As is the tying of the knot. Lots of six- and ten-pound lines are broken at one-pound knots or places of abrasion. One should always wet the line before tightening a knot to avoid stressing the line and hence weakening the new knot.  

Re-tying after a particularly hard fight or if pliers hit the line while removing a hook is a good practice. Fishing with four-pound line makes such care essential.  

I have always considered fishing a wonderful metaphor for life. It re-unites one with nature. It is best enjoyed when the process is at least equally as important as the product — the results.  

It teaches and reinforces the importance of detail. One could say the same of most outdoor activities.

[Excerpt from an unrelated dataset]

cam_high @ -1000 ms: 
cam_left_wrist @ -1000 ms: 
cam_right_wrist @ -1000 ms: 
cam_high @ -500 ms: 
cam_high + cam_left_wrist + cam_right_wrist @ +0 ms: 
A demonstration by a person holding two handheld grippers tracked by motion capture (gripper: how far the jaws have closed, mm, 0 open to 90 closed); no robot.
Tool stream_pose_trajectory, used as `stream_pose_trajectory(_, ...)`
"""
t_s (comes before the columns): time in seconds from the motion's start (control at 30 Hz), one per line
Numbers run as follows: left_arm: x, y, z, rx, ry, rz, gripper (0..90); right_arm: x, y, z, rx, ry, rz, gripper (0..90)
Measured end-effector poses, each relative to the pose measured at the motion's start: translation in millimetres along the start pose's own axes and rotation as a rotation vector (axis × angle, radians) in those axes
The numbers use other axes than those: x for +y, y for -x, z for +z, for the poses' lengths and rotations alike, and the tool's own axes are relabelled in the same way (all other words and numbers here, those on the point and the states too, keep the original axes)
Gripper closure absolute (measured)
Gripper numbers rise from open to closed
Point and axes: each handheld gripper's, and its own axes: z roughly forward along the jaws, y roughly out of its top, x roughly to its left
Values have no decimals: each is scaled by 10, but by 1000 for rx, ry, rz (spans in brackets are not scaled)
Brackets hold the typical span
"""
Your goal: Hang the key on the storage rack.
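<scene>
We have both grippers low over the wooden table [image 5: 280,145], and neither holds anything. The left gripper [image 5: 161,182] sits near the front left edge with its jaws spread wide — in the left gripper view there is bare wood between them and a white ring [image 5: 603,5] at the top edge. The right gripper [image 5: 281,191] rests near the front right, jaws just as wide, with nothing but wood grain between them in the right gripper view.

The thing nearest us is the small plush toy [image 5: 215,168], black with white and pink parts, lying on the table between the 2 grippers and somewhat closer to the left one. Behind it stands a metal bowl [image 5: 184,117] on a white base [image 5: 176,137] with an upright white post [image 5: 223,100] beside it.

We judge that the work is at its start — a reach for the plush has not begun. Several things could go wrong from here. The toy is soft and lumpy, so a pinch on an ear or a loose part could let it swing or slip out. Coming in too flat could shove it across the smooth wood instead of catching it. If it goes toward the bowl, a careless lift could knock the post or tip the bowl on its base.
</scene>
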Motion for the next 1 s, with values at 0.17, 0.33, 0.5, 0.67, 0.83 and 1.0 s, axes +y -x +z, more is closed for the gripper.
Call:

Hiking twenty miles emphasizes the consequence of such little tasks as shoe and sock selection, along with correctly tying one’s laces. 

Open-air camping in freezing temperatures brings home the significance of attending to site preparation and fuel gathering.  

In such situations, nature can be quite unforgiving of lackadaisical effort and slovenly endeavor.

I cannot help but think that much of the chaos we seem to accept as the norm is the result of our disengagement from an environment that holds us accountable for half-truths and indiscriminate proclamations.  

A media that no longer requires truth and honor and a political system that treats both as strangers.

The difference between good and great. It truly is all in the details.